Professor of Romance Studies Philip E. Lewis has been appointed vice president of the Andrew W. Mellon Foundation's Liberal Arts Colleges Program, effective Feb. 1. A Cornell faculty member since 1968, Lewis has served the university in a number of leadership positions, including as dean of the College of Arts and Sciences from 1996 to 2003.

"All of us in the arts college know how deeply and judiciously Dean Philip Lewis has reflected on the challenges confronting higher education, particularly in the humanities, and what diligence and breadth of knowledge he brings to every problem he tackles," said Jonathan Culler, the Class of 1916 Professor of English and Comparative Literature. "The Mellon Foundation has made an inspired choice in appointing him as vice president, since his distinguished career in academic administration gives him a keen sense of what is feasible, which will complement his determination to get institutions to reflect on how they might substantively improve the education they offer."

The Andrew W. Mellon Foundation is a private philanthropic institution with assets of approximately $5 billion that makes grants to institutions of higher education, independent libraries, centers for advanced study, museums, art conservation and performing arts organizations.

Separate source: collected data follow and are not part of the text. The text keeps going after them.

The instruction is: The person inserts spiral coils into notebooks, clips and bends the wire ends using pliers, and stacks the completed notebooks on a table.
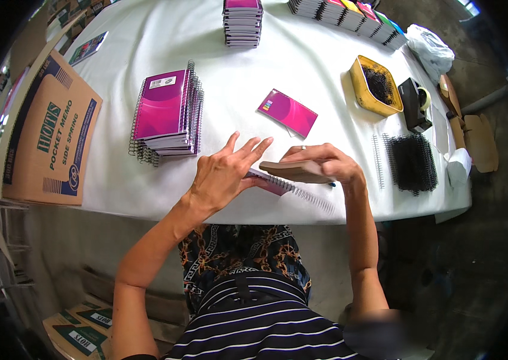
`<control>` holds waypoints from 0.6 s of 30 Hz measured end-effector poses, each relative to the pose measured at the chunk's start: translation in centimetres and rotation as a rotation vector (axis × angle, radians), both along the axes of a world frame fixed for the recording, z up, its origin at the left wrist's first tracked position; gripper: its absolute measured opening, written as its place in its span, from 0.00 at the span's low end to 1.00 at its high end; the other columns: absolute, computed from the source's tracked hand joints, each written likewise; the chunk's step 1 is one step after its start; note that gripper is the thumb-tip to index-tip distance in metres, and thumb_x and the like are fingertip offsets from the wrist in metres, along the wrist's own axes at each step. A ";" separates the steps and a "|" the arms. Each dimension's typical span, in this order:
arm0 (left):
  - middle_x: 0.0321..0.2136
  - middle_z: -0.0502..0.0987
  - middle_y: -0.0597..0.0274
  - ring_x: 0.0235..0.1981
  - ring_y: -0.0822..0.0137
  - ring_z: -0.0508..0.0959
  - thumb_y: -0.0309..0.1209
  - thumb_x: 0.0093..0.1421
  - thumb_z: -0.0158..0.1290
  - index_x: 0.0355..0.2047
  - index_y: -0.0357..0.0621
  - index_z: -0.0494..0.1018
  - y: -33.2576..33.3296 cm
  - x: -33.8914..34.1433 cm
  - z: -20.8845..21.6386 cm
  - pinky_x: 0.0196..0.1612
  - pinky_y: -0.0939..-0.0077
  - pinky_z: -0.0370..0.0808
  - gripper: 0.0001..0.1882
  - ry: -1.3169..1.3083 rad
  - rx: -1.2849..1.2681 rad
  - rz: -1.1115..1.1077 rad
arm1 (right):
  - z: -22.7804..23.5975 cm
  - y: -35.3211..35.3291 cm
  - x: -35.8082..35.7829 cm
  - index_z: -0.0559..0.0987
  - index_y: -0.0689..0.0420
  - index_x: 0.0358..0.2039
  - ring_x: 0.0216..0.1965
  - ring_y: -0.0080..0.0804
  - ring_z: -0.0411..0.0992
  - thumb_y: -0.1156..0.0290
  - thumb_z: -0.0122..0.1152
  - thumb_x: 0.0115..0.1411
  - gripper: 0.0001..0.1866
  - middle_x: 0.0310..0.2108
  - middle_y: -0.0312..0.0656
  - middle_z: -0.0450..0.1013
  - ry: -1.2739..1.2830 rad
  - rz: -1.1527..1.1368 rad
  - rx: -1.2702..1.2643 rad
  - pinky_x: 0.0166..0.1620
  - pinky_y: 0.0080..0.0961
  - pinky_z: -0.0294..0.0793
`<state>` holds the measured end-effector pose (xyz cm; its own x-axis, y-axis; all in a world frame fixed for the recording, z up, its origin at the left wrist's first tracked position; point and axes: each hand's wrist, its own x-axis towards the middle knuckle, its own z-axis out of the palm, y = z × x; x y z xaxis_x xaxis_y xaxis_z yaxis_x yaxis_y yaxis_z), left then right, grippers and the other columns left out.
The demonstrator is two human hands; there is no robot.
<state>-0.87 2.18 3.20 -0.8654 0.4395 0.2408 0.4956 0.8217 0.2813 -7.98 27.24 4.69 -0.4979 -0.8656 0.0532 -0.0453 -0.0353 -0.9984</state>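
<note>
In front of me at the table's near edge is a small purple notebook, mostly hidden by my hands. A wire spiral coil runs along its edge and sticks out to the right past the cover. My left hand is open over the notebook's left end, fingers stretched and spread, its thumb touching the notebook. My right hand is closed around a flat brown block with a rounded end, held just above the coil. A purple notebook cover lies on the cloth beyond my hands.
Left stand a stack of spiral notebooks and a cardboard box. Right are a yellow tub of black coils, a tape dispenser and a pile of black coils. More notebook stacks sit at the far side.
</note>
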 end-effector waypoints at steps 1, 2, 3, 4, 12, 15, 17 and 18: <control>0.57 0.72 0.60 0.53 0.49 0.76 0.42 0.44 0.68 0.67 0.65 0.56 0.0 -0.1 -0.2 0.42 0.63 0.82 0.50 0.027 0.022 -0.002 | -0.2 0.5 -0.2 0.79 0.63 0.50 0.47 0.43 0.73 0.37 0.60 0.46 0.43 0.46 0.51 0.75 0.084 -0.018 0.167 0.56 0.39 0.65; 0.58 0.71 0.61 0.53 0.49 0.76 0.42 0.44 0.68 0.67 0.64 0.56 0.0 -0.2 -0.4 0.43 0.63 0.82 0.50 0.055 0.052 0.001 | 0.8 -0.2 0.0 0.79 0.64 0.50 0.48 0.43 0.73 0.38 0.60 0.47 0.42 0.45 0.50 0.75 0.166 -0.039 0.325 0.56 0.38 0.65; 0.59 0.70 0.62 0.53 0.48 0.76 0.41 0.44 0.68 0.67 0.63 0.55 0.1 -0.3 -0.7 0.44 0.63 0.82 0.51 0.082 0.081 0.004 | 0.6 -0.3 -0.1 0.79 0.63 0.50 0.48 0.42 0.72 0.39 0.60 0.47 0.42 0.45 0.50 0.75 0.164 -0.044 0.343 0.56 0.38 0.65; 0.60 0.69 0.62 0.53 0.48 0.76 0.41 0.44 0.68 0.68 0.63 0.55 0.0 -0.3 -0.9 0.45 0.63 0.81 0.51 0.110 0.111 0.007 | 0.3 -0.4 -0.2 0.79 0.63 0.51 0.48 0.41 0.72 0.39 0.60 0.47 0.41 0.45 0.50 0.75 0.162 -0.050 0.361 0.55 0.37 0.65; 0.59 0.69 0.49 0.53 0.55 0.76 0.37 0.40 0.71 0.70 0.55 0.47 0.2 0.4 -3.4 0.51 0.68 0.78 0.60 -0.198 0.757 0.173 | 0.2 0.3 -0.4 0.79 0.55 0.53 0.46 0.36 0.72 0.39 0.59 0.50 0.38 0.43 0.44 0.76 0.148 -0.050 0.275 0.54 0.34 0.65; 0.56 0.72 0.50 0.51 0.60 0.78 0.36 0.42 0.70 0.70 0.55 0.49 -0.1 0.6 -4.7 0.50 0.70 0.79 0.57 -0.267 0.877 0.165 | 0.3 -0.7 -0.3 0.80 0.56 0.52 0.45 0.36 0.72 0.39 0.57 0.53 0.37 0.43 0.44 0.76 0.232 -0.035 0.454 0.52 0.32 0.66; 0.55 0.74 0.51 0.49 0.65 0.80 0.34 0.44 0.69 0.69 0.54 0.51 0.1 0.6 -5.2 0.48 0.72 0.79 0.54 -0.177 0.897 0.113 | -0.4 -1.0 -0.8 0.80 0.56 0.51 0.43 0.34 0.72 0.36 0.55 0.53 0.38 0.42 0.44 0.76 0.298 -0.028 0.522 0.48 0.30 0.67; 0.56 0.73 0.52 0.48 0.67 0.80 0.33 0.45 0.69 0.69 0.54 0.51 0.2 0.4 -5.3 0.48 0.74 0.79 0.53 -0.213 0.932 0.116 | -0.9 -0.4 -0.8 0.80 0.56 0.51 0.42 0.34 0.71 0.36 0.55 0.53 0.38 0.41 0.43 0.76 0.222 -0.023 0.313 0.47 0.30 0.67</control>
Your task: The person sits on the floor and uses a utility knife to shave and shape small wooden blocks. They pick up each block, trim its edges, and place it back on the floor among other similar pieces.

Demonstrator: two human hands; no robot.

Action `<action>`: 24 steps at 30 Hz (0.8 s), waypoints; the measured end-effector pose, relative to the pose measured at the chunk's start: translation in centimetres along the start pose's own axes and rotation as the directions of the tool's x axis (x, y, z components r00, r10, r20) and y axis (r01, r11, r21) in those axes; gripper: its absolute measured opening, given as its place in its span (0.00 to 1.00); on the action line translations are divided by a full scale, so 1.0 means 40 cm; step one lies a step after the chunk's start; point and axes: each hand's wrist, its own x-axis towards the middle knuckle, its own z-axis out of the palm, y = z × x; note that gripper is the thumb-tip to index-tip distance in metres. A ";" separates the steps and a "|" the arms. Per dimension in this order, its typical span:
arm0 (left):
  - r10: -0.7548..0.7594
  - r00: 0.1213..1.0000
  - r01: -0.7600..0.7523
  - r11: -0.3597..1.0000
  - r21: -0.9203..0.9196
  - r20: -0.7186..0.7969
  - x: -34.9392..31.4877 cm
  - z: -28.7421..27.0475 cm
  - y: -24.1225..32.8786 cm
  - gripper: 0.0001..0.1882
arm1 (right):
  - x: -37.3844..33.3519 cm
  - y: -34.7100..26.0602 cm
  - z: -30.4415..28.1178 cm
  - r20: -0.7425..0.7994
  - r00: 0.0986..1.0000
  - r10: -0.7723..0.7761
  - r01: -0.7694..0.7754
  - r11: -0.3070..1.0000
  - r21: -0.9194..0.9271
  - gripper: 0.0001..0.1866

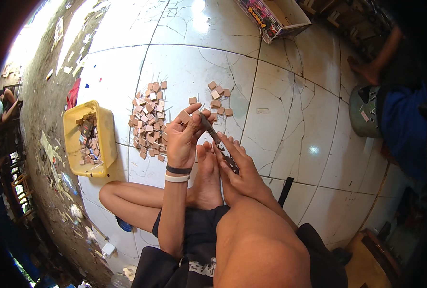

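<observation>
Two bare hands, set near each other above a pair of bare feet [206, 180]. Left hand [183, 141]: fingers drawn in narrow, a small wooden block [185, 117] held among them; at the wrist, one dark band [179, 170] and one white band [177, 178]. Right hand [244, 170]: fingers closed along a dark elongated tool [220, 143], slanted, its upper end at the left thumb; exact kind of tool cannot be told. One large heap of wooden blocks [148, 126], brown, square-faced, many with thin stems, on the white tiled floor [290, 144], left of the left hand. One smaller cluster of like blocks [216, 92], on the floor just beyond the hands. One yellow basin [109, 139], rectangular, left of the heap, containing further blocks and mixed pieces. One open carton [263, 26], printed sides, at the far edge. One green bucket [357, 113], at right, beside blue cloth [407, 132].
</observation>
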 end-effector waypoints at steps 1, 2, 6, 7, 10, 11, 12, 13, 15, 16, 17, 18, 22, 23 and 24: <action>-0.011 1.000 0.011 0.999 -0.035 0.005 0.004 -0.009 -0.005 0.27 | -0.005 0.008 -0.003 0.025 1.000 -0.007 0.007 1.000 -0.004 0.38; -0.034 0.998 0.038 0.996 -0.079 0.047 0.006 -0.019 -0.009 0.27 | -0.010 0.019 -0.009 0.060 0.998 -0.002 -0.001 0.999 0.039 0.39; -0.123 0.984 0.142 0.978 -0.152 0.125 0.011 -0.047 -0.010 0.28 | -0.020 0.071 -0.017 0.237 0.971 0.042 -0.126 0.929 0.349 0.42; -0.142 0.982 0.160 0.976 -0.150 0.125 0.010 -0.050 -0.006 0.29 | -0.018 0.084 -0.015 0.310 0.949 0.058 -0.208 0.854 0.477 0.43; -0.144 0.987 0.146 0.989 -0.029 0.074 0.013 -0.050 0.007 0.30 | -0.007 0.116 -0.008 0.358 0.934 0.000 -0.180 0.864 0.471 0.47; -0.125 0.991 0.127 0.991 -0.030 0.056 0.012 -0.048 0.011 0.29 | -0.001 0.123 -0.007 0.311 0.948 -0.068 -0.040 0.944 0.329 0.49; -0.110 0.993 0.111 0.994 -0.021 0.028 0.007 -0.047 0.013 0.29 | 0.000 0.126 -0.007 0.248 0.950 -0.189 0.159 0.978 0.135 0.49; -0.079 0.996 0.079 0.997 -0.019 0.033 0.004 -0.045 0.013 0.29 | 0.002 0.128 -0.006 0.232 0.951 -0.207 0.204 0.978 0.036 0.49; -0.058 0.998 0.058 0.998 -0.034 0.007 0.005 -0.043 0.014 0.23 | 0.006 0.123 0.000 0.297 0.955 -0.014 -0.054 0.974 0.219 0.48; -0.036 0.999 0.036 0.998 -0.044 0.009 0.006 -0.044 0.016 0.20 | 0.006 0.117 -0.002 0.357 0.930 0.082 -0.217 0.909 0.356 0.48; -0.026 1.000 0.025 0.999 -0.045 -0.011 0.006 -0.046 0.018 0.17 | 0.008 0.109 0.000 0.359 0.926 0.115 -0.258 0.889 0.380 0.47; -0.025 0.999 0.023 0.999 -0.046 -0.030 0.010 -0.048 0.020 0.12 | 0.004 0.098 -0.005 0.349 0.931 0.111 -0.260 0.872 0.415 0.47; 0.099 0.986 -0.095 0.995 0.036 -0.134 0.016 -0.053 0.032 0.10 | -0.005 0.049 -0.022 0.386 0.887 0.253 -0.461 0.539 0.705 0.48; 0.079 0.986 -0.070 0.995 0.065 -0.144 0.015 -0.055 0.035 0.11 | -0.004 0.039 -0.025 0.380 0.858 0.346 -0.513 0.529 0.676 0.48; 0.070 0.988 -0.058 0.994 0.088 -0.137 0.015 -0.058 0.041 0.12 | -0.001 0.029 -0.028 0.370 0.849 0.377 -0.523 0.502 0.689 0.49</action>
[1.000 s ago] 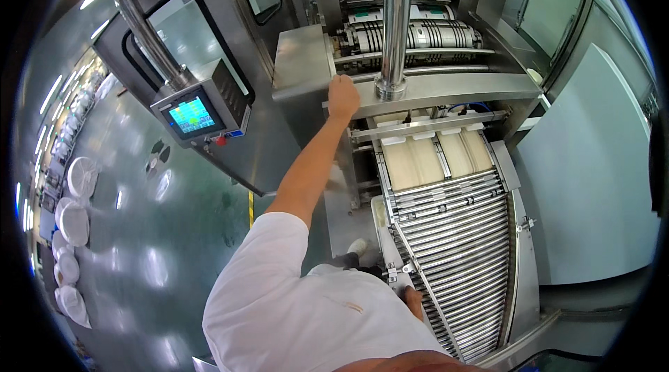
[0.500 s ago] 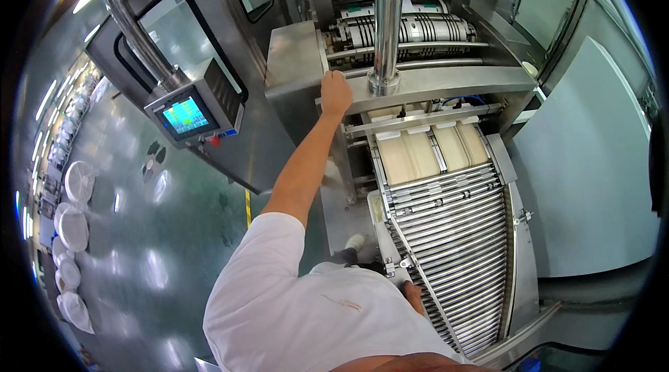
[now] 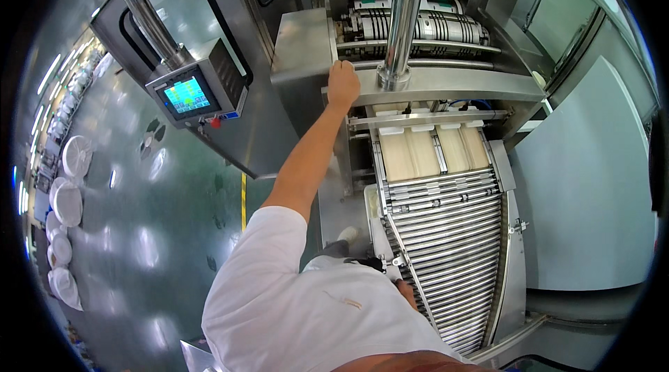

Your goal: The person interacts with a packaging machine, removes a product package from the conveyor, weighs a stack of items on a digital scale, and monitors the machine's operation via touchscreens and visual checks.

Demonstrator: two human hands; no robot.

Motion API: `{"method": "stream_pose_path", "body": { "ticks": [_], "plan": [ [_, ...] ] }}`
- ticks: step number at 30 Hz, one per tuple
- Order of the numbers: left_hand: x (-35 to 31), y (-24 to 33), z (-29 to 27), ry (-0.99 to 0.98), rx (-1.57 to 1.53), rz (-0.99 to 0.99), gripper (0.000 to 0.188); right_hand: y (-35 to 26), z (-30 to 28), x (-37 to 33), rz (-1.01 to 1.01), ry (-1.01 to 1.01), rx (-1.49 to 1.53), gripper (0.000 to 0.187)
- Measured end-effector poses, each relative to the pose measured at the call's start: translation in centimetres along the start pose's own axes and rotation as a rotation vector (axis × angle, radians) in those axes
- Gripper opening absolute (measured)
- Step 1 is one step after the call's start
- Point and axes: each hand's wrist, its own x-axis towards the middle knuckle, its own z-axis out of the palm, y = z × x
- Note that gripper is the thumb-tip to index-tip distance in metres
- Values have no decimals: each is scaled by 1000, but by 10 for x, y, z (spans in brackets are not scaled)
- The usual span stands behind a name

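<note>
My left arm reaches forward, and my left hand (image 3: 343,85) is closed on the left end of the steel crossbeam (image 3: 474,83) of a large machine. My right hand (image 3: 406,294) is low beside the left rail of the roller conveyor (image 3: 446,253); my white shirt covers part of it and its fingers do not show clearly. Pale, flat rectangular sheets (image 3: 408,155) lie side by side at the conveyor's far end, under a metal bar (image 3: 432,119).
Beyond the crossbeam are metal rollers with dark bands (image 3: 421,28), and a steel post (image 3: 404,17) rises from the beam. A control screen (image 3: 187,95) with a red button (image 3: 215,122) hangs at left. A grey curved panel (image 3: 592,191) stands at right. White round bundles (image 3: 67,203) line the floor's far left.
The whole view has shifted slightly, with the machine and screen displaced a little in the picture. Both hands stay at the same places on the machine.
</note>
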Motion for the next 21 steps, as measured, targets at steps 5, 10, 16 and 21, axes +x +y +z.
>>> {"method": "stream_pose_path", "body": {
  "ticks": [5, 10, 16, 21],
  "plan": [
    [1, 9, 3, -22, -3, -25, 5, 14, 2, 4, -140, -32, -50, 43],
    [2, 17, -6, -91, -3, -5, 6, 26, 0, 10, -420, -83, -223, 41],
    [3, 8, -5, -87, -3, -9, 7, -19, -8, 3, 117, -89, 356, 24],
    [5, 16, -4, -111, -19, -71, 4, -38, -3, 9, 259, -145, 583, 26]
  ]
}}
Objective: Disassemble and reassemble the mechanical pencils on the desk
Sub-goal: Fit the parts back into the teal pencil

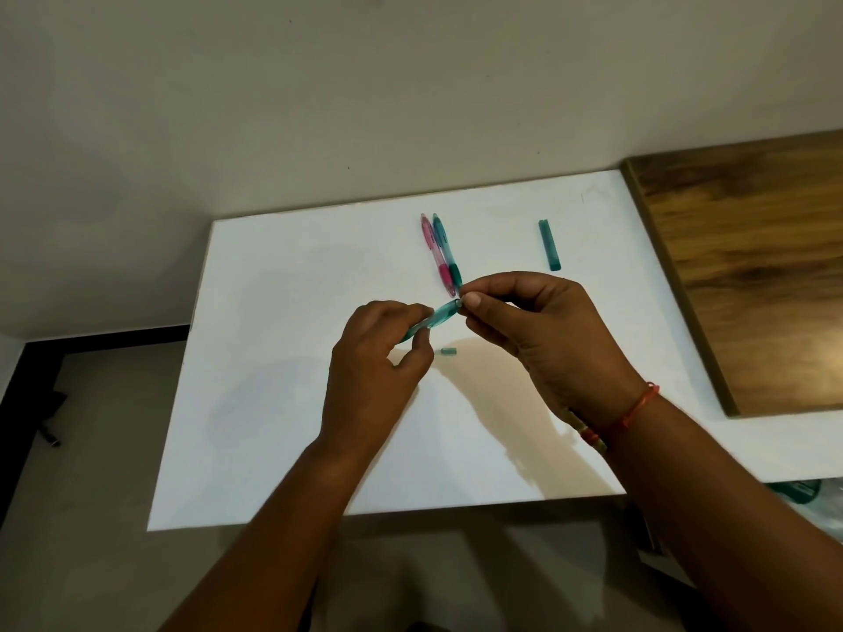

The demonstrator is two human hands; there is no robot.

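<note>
My left hand (376,358) grips a teal mechanical pencil barrel (440,317) above the white desk (283,380), its free end pointing up and right. My right hand (538,330) pinches that end between thumb and forefinger; what sits under the fingertips is hidden. A small teal cap piece (447,352) lies on the desk just below the hands. Behind them a pink pencil (435,253) and a blue-and-teal pencil (448,250) lie side by side. A loose teal tube (549,244) rests further right.
A wooden board (748,275) adjoins the desk's right edge. A pale wall rises behind the desk. Floor with a dark skirting strip (27,390) shows at the left. Something teal and clear plastic (816,499) sits at the lower right.
</note>
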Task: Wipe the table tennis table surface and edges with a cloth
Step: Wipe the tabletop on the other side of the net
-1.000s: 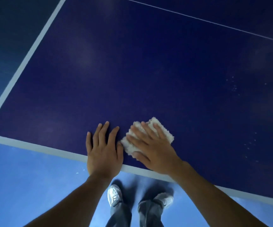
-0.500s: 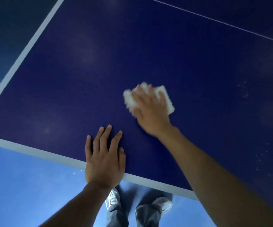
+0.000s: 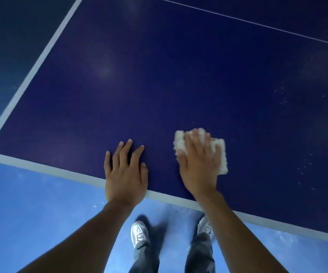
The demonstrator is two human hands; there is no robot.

The Mellon Foundation's Liberal Arts Colleges Program provides grants to colleges across the country.

Mellon Foundation president and former Cornell Provost Don M. Randel described Lewis as "... a deeply committed teacher of undergraduates as well as a distinguished scholar in the humanities and a continuing participant in public discussions of the academy generally. In short, he represents personally and powerfully the values and pursuits that are central to the mission of the foundation, and he will be especially good at helping us think about how we might knit together the various strands of our support of higher education generally."

Lewis commented: "Cornell is a great university, a wonderful community, a haven for altruism, a microcosm that mirrors and intensifies the metamorphic complexity of the world at large. Through nearly four decades of ups and downs, successes and failures, gains and losses, my loyalty to this institution, my commitment to our superb faculty, staff and students, and my appreciation of Cornell's alumni and friends, have been unwavering."

He said he anticipated a "fulfilling experience" in being able "to pursue on a national scale the work I began here in the arts college as an advocate for liberal education."